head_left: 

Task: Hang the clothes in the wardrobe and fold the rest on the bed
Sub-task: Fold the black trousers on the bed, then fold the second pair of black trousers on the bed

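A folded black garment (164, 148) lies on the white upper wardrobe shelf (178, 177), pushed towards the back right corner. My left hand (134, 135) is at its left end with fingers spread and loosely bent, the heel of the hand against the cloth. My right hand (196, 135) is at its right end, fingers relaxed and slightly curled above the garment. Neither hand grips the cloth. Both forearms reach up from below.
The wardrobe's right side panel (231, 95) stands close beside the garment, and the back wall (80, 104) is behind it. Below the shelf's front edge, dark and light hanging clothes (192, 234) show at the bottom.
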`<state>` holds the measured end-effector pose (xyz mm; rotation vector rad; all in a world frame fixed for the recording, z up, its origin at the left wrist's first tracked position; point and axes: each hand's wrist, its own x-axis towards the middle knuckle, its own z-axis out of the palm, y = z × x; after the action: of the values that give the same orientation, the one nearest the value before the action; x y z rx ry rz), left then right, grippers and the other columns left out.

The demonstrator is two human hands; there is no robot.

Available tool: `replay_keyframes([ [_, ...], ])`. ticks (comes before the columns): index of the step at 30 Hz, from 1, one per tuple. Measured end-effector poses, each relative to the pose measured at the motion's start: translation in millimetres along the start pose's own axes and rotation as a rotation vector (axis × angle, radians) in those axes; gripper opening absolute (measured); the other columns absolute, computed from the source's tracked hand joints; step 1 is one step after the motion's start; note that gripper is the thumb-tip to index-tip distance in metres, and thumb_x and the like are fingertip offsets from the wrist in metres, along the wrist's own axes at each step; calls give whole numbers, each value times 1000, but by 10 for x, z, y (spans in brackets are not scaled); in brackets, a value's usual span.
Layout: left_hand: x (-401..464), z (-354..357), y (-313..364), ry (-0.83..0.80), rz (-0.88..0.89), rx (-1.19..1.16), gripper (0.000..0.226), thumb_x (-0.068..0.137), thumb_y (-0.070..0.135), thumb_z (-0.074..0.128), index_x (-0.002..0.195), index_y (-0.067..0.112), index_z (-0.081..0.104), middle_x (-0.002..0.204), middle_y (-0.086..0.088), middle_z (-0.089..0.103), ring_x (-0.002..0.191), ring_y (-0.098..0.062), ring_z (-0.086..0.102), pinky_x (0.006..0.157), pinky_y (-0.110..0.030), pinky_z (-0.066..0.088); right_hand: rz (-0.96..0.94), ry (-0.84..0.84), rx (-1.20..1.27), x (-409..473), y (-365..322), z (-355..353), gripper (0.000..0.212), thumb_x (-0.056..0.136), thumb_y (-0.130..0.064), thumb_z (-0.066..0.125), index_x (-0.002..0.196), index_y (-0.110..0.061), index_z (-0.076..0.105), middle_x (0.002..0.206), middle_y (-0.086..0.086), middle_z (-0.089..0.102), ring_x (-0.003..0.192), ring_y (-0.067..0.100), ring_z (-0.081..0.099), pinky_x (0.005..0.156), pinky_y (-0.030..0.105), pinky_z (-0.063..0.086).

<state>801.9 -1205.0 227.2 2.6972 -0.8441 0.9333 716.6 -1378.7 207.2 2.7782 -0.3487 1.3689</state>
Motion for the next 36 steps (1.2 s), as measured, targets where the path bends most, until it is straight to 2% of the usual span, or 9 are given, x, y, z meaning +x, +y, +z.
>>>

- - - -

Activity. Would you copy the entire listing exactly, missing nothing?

Response to this task.
head_left: 

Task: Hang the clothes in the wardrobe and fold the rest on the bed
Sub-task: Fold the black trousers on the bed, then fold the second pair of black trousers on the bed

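A folded black garment (164, 148) lies on the white upper wardrobe shelf (178, 177), pushed towards the back right corner. My left hand (134, 135) is at its left end with fingers spread and loosely bent, the heel of the hand against the cloth. My right hand (196, 135) is at its right end, fingers relaxed and slightly curled above the garment. Neither hand grips the cloth. Both forearms reach up from below.
The wardrobe's right side panel (231, 95) stands close beside the garment, and the back wall (80, 104) is behind it. Below the shelf's front edge, dark and light hanging clothes (192, 234) show at the bottom.
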`<state>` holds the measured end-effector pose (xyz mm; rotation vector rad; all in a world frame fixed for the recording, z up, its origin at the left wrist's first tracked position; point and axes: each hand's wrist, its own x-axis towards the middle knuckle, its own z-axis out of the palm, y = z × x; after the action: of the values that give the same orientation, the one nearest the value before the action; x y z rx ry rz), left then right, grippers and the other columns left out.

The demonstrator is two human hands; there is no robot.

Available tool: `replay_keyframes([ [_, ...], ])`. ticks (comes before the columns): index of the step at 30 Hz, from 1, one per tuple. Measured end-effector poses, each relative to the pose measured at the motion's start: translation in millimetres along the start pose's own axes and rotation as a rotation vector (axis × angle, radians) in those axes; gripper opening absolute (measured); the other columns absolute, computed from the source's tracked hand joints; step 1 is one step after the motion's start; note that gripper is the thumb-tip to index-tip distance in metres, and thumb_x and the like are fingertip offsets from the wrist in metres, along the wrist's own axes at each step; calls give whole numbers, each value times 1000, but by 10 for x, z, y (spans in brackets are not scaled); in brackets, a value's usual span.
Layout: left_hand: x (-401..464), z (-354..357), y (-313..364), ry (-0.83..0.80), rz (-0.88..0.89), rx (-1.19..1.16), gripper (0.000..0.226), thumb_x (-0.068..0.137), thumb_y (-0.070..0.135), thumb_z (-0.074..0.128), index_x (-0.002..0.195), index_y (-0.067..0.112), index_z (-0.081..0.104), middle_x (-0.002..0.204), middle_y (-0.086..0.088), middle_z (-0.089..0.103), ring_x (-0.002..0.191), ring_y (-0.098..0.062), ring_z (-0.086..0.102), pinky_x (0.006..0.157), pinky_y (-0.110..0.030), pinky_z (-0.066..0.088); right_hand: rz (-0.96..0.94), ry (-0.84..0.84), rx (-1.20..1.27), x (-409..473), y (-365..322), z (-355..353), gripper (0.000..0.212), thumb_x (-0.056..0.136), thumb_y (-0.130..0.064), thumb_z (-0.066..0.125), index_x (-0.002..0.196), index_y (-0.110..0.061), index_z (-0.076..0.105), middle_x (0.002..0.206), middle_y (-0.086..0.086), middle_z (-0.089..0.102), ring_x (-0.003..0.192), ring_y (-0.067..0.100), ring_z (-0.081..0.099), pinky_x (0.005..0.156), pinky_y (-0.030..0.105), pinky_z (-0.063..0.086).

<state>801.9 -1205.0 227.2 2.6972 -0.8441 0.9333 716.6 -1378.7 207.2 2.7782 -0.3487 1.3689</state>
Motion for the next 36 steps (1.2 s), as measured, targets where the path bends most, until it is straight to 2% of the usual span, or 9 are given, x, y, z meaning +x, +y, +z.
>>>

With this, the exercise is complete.